Die Umweltdaten wiederum wären interessant für chronisch Kranke. Die Gesundheitsbehörden könnten Asthmatikern dann beispielsweise mitteilen, sich aus bestimmten Stadtgebieten zu bestimmten Zeiten fernzuhalten, wenn die Belastung besonders groß ist. Nach und nach sollen dann weitere Sensoren hinzukommen: Bewegungsmelder zur Messung des Verkehrsflusses beispielsweise oder Lichtsensoren zur Überwachung der belegten Parkplatzflächen.

All diese Daten landen dann in einem gemeinsamen Netz. "Mit einem Projekt wie CitySense können wir die ganze Stadt mit Sensoren überziehen und ein wesentlich vollständigeres Bild davon erhalten, was genau da draußen passiert", meint Welsh.

Neben der Erfassung von Sensordaten soll das Netz auch von IT-Forschern verwendet werden, um neue Protokolle und Netzwerk-Software-Modelle zu testen - etwa zur Verbesserung der bestehenden WLAN-Technik. Aktuell würden hierzu vor allem Computersimulationen verwendet, erklärt Welsh: "Aber CitySense könnte zu einem offenen Labor werden, in dem Forscher ihre Programme hochladen und laufen lassen können, um dann Ergebnisse aus der Praxis zu sammeln".

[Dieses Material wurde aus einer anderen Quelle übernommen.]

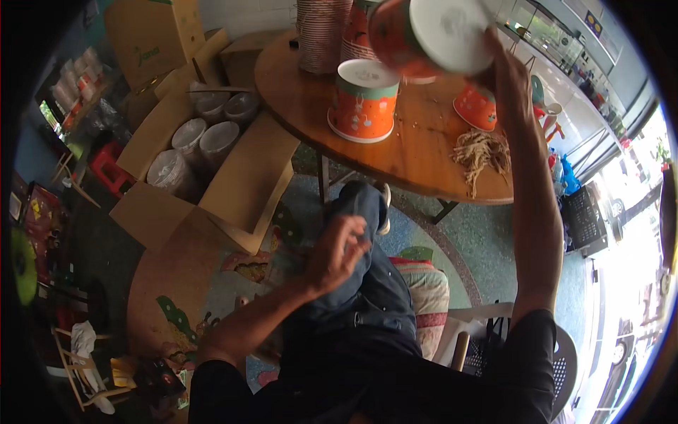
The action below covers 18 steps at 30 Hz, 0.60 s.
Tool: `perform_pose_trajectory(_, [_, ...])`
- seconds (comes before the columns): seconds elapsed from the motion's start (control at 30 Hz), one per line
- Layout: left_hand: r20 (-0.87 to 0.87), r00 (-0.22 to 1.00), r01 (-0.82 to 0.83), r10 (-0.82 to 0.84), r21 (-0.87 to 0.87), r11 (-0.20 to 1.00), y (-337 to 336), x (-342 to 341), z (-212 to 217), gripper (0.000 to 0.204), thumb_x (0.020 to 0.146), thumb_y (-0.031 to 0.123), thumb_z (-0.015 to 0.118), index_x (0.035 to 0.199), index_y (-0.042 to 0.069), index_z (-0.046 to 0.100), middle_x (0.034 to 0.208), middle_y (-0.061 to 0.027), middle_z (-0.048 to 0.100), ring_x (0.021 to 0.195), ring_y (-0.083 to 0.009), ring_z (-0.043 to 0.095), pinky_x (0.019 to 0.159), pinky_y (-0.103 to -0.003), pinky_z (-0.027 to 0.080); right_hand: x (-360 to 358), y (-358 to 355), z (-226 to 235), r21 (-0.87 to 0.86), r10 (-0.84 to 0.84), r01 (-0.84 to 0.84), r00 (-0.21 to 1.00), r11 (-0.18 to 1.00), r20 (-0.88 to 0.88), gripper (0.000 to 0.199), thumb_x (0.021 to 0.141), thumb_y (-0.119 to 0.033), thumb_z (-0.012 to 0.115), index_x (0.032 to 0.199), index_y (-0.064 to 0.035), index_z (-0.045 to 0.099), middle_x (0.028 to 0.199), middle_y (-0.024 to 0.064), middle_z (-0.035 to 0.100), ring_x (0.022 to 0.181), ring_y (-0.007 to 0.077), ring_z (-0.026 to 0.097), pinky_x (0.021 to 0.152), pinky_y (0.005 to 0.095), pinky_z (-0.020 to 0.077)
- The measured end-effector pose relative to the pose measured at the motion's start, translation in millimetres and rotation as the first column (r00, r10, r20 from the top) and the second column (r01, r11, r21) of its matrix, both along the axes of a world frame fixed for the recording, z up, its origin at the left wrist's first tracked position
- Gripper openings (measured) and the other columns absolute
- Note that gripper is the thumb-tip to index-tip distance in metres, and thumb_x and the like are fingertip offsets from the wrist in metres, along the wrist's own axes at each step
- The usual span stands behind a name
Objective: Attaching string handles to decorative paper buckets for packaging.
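My right hand (503, 69) is raised over the round wooden table, its fingers wrapped round the edge of an orange paper bucket (393, 37). That bucket is tilted, and its white round end faces me. My left hand (340, 253) hovers above my lap, empty, with its fingers loosely bent and apart. On the table an orange and green paper bucket (361, 113) stands upside down, wide rim down. Another orange bucket (474, 107) stands partly hidden behind my right arm. A bundle of beige strings (482, 157) lies near the table's edge, below that bucket.
A tall stack of nested buckets (321, 39) rises at the table's far left. Left of the table, an open cardboard box (253, 180) holds several plastic-wrapped stacks. A closed carton (152, 39) stands behind it. A red stool (109, 168) is farther left; a cushion (427, 304) lies beside my legs.
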<state>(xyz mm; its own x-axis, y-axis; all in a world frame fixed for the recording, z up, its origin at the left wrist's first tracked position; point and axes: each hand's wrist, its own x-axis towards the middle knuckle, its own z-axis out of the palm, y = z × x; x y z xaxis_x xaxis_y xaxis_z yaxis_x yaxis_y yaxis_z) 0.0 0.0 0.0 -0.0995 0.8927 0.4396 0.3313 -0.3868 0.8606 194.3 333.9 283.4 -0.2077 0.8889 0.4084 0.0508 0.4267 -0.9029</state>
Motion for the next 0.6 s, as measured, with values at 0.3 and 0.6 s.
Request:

Thomas Little, Professor für Elektrotechnik und Informatik an der Boston University, ist von der Idee ziemlich begeistert. Ein solch offenes Netz als drahtloser Backbone sei "ein sehr wichtiges Gut" für eine Stadt. Er sieht neben den wissenschaftlichen Ideen auch geschäftliche Chancen. So könnten Verkehrsunternehmen mit Hilfe der Sensoren Positionsdaten ihrer Fahrzeuge erfassen oder Stausituation im Griff behalten. "Selbst Videokameras zur Erfassung der in der Stadt lebenden Wildtiere wäre möglich."

Videofunktionen planen Welsh und sein Team bislang allerdings nicht - wohl auch aus Datenschutzgründen. Er glaube dennoch, dass das Projekt eine große Chance sei, um zu überprüfen, zu welchen sozialen Veränderungen es komme, wenn man plötzlich Daten in der ganzen Stadt sammeln könne: "Wir können damit die Frage beantworten, was ein solches Sensorennetz für eine Stadt wie unsere bedeutet."

Drahtlose Sensoren-Netzwerke werden seit einigen Jahren immer populärer. Kommerziell einsetzbare Technologien wie die der Firmen Dust Networks oder Arch Rock, die beide als Spin-Offs der University of California in Berkeley entstanden, verkaufen sich ordentlich. Am stärksten verbreitet sind dabei Sensoren für Industrieanwendungen, bei denen sie zur Überwachung von Maschinen eingesetzt werden, an die man sonst nur schwer herankommt. Die einzelnen Knoten bestehen jedoch zumeist aus kleinen, batteriebetriebenen Kästchen, die verhältnismäßig unintelligent nur einen bestimmten Datentyp einsammeln.